26.11.2008

Procès Galilée : le Vatican se défend

Le Vatican veut rééditer les actes du procès de Galilée pour "rafraîchir la mémoire" de ceux qui accusent l'Eglise catholique d'avoir condamné le célèbre physicien (1564-1642) pour ses thèses sur l'univers.

"Galileo Galilei n'a jamais été condamné", a déclaré à l'agence Ansa Mgr Gianfranco Ravasi, président du conseil pontifical pour la Culture, à la veille de l'ouverture d'un congrès organisé par le Vatican sur "la science 400 ans après Galilée". Une réédition des actes du procès permettra de "rafraîchir la mémoire" de ceux qui affirment le contraire et réclament toujours une "repentance" du Vatican, a-t-il ajouté.

La condamnation de Galilée à la prison, prononcée en 1633 par l'Inquisition après un long procès où il risquait une condamnation au bûcher, n'a en effet jamais été signée par le pape Urbain VIII. Mais le savant, défenseur de la thèse héliocentrique de l'univers selon laquelle la Terre tourne autour du Soleil, avait été contraint de se rétracter et ses oeuvres avaient été interdites.

Le Vatican a progressivement reconnu ses erreurs dans l'affaire Galilée, savant poursuivi moins pour ses thèses proprement scientifiques que pour leurs implications théologiques. Jean Paul II lui a rendu hommage en 1992 et une statue du scientifique doit être installée et inaugurée en 2009 dans les jardins du Vatican. Les Nations unies ont proclamé 2009 année internationale de l'astronomie pour commémorer la première utilisation d'un télescope par Galilée.

Source : agence Ansa.

05.04.2007

Dan Brown gagne son procès en appel

Les deux auteurs britanniques qui accusaient Dan Brown de plagiat ont perdu leur procès en appel le 28 mars dernier. Michael Baigent et Richard Leigh affirmaient que le romancier du "Da Vinci Code" avait pioché des idées dans leur livre "Le message" ("The Holy Blood and the Holy Grail"), paru en 1982 aux éditions Random House.

Michael Baigent et Richard Leigh poursuivaient Random House, maison d'édition de "Holy Blood, Holy Grail" et du "Da Vinci Code". Mais c'était bien le travail de Dan Brown qui était visé, selon Me Jonathan Rayner James, avocat des deux auteurs. Le romancier américain a d'ailleurs été appelé à la barre.

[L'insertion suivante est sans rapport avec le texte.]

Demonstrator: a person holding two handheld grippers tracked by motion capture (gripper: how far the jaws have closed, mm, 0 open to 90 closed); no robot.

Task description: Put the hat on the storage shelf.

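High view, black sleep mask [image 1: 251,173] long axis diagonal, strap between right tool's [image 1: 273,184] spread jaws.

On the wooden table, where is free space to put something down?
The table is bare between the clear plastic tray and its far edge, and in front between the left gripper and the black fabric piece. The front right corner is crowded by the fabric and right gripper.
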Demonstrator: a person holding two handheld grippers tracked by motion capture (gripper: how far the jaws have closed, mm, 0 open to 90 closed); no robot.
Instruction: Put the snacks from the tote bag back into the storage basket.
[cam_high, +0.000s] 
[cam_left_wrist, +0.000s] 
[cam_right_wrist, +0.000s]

Si Dan Brown a témoigné pendant plusieurs jours, sa femme Blythe, en revanche, n'a pas été entendue par la cour. L'avocat des plaignants a regretté cette absence car c'est elle qui avait effectué une grande partie des recherches pour le roman. Dan Brown a, lui, simplement expliqué qu'il voulait protéger son épouse de la curiosité du public.

En avril 2006, le juge Peter Smith avait estimé que Random House n'avait pas violé la propriété intellectuelle de Michael Baigent et Richard Leigh. D'après le magistrat, la plainte n'était fondée que sur "une sélection de faits et d'idées extraits artificiellement (du livre) avec le litige pour seul but".

La Cour d'appel ayant rejeté le recours déposé par Michael Baigent et Richard Leigh, ces derniers doivent maintenant régler les frais de jutice, qui s'élèvent à environ 4,4 millions d'euros.

Source : AP, Londres.

28.11.2006

Plagiat : la Cour Suprême refuse la plainte

La Cour suprême des États-Unis a refusé de se saisir d'une plainte en plagiat d'un écrivain américain contre Da Vinci Code et son auteur Dan Brown, déjà rejetée en première instance et en appel. Dan Brown avait lui-même entamé la procédure en saisissant un juge fédéral pour demander qu'il soit juridiquement établi que son best-seller planétaire n'était pas un plagiat d'un roman de Lewis Perdue intitulé Daughter of God (La Fille de Dieu) et publié en 2000. Lewis Perdue avait contre-attaqué en dénonçant le plagiat et en réclamant 150 millions de dollars de dommages.